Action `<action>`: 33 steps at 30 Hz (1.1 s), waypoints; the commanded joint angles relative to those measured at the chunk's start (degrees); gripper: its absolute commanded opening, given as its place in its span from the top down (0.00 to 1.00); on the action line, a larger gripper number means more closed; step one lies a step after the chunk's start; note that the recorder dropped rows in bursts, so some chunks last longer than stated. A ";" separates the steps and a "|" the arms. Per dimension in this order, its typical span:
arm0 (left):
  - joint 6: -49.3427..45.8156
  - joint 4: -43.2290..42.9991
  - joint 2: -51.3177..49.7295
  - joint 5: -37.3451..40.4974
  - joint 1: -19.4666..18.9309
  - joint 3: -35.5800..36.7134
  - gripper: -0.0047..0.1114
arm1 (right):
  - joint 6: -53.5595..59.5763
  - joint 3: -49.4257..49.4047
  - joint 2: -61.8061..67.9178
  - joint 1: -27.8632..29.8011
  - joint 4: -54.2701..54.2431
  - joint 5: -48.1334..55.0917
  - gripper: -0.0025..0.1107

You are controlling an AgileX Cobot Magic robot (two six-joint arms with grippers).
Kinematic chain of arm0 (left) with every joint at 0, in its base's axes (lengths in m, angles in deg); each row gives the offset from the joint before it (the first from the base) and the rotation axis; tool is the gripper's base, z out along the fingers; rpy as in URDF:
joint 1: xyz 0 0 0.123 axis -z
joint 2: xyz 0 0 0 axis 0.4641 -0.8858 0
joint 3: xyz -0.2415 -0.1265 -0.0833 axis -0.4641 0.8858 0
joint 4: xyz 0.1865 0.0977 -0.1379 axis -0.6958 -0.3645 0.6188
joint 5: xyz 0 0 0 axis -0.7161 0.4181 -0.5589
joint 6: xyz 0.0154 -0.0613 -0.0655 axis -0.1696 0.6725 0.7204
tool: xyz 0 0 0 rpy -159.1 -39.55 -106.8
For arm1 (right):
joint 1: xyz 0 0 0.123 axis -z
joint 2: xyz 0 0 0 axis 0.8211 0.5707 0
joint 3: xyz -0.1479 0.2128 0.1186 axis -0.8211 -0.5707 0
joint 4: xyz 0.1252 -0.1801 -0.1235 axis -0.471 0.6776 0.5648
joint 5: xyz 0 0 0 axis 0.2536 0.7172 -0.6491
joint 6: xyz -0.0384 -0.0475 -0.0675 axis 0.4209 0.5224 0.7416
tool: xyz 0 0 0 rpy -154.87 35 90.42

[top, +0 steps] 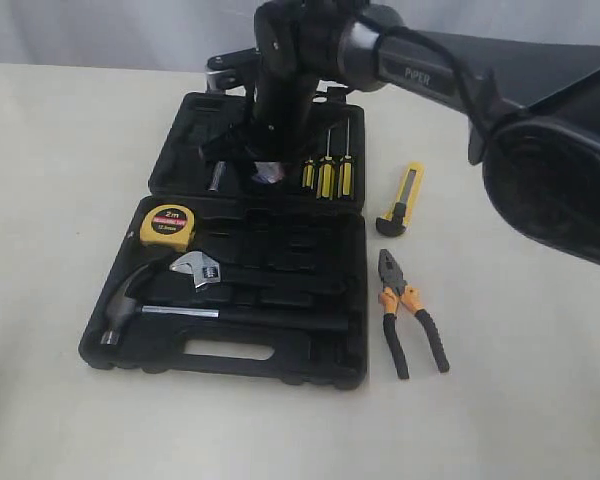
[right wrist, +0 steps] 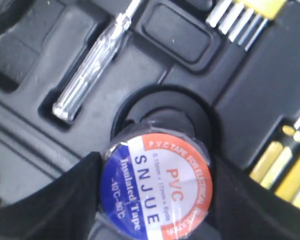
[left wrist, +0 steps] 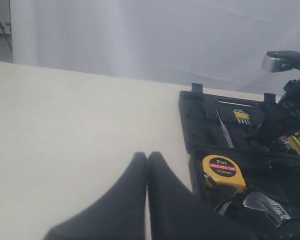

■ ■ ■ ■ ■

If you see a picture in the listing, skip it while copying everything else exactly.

Action `<action>`: 33 steps at 30 Hz (1.1 s), waypoints; the commanded joint angles relative to those measured at the chunk's start (degrees); gripper: its absolute commanded opening, given as its place in its span from the top down (0.00 to 1.00); on the action line, a larger gripper number means more closed; step one lies a step after the chunk's start; note that the recorder dropped rows in bursts, so some chunks last longer than stated. A ";" separates the steps and a "|" the arms. Per dimension in this order, its typical span:
arm0 (left):
  - joint 6: -49.3427..45.8156
  - joint 4: -43.2290..42.9991
  - joint 2: -51.3177..49.7295
  - joint 5: -37.3451..40.4974
  - joint 1: -19.4666..18.9309
  - joint 3: -35.5800..36.7134
  - gripper: -0.0047..0.1114
arm1 (right):
  - joint 6: -53.5595..59.5763
  - joint 3: -49.4257..49.4047
  - joint 2: -61.8061..67.9178
  - joint 1: -27.8632..29.8011
  - joint 4: -54.2701..54.2431
  - joint 5: -48.1334..55.0917
  - gripper: -0.0025..0.1107

You are controlling an AgileX Cobot Magic robot (two six-joint arms with grippers).
Kinematic chain of arm0 (left) with every joint at 0, in its base's axes (lengths in m, angles in deg); each row gives the offset from the joint before it (the first from the base) and the rotation axis; tool is the gripper's base, z out along the fingers; rpy as in URDF:
joint 1: xyz 0 0 0.123 axis -z
joint 2: xyz 0 0 0 axis 0.4641 -0.8858 0
joint 3: xyz -0.2415 -0.1265 -0.0833 axis -0.4641 0.8858 0
joint 4: xyz 0.1865 0.0977 -0.1379 axis -0.6958 -0.3645 0.6188
joint 5: xyz 0 0 0 axis -0.7161 0.4181 -0.5589
joint 6: xyz 0.0154 -0.0613 -0.0655 axis -0.1696 0.6725 0.7204
tool: xyz 0 0 0 rpy -159.1 -39.55 -106.8
For arm1 (right):
joint 1: xyz 0 0 0.123 axis -z
joint 2: xyz 0 0 0 axis 0.8211 0.5707 0
joint 3: xyz -0.1479 0.2128 0.1186 axis -0.8211 -0.5707 0
joint 4: xyz 0.1252 -0.1801 -0.1235 axis -0.471 0.6776 0.5648
joint 5: xyz 0 0 0 axis 0.2536 0.7172 -0.6491
joint 6: xyz -0.0384 -0.0475 -0.0675 axis 0.4209 0.5224 0.7416
tool: xyz 0 0 0 rpy -154.87 35 90.42

[top, +0 steps] 
[right wrist, +0 steps] 
[left wrist, +0 steps] 

This is the complete answer.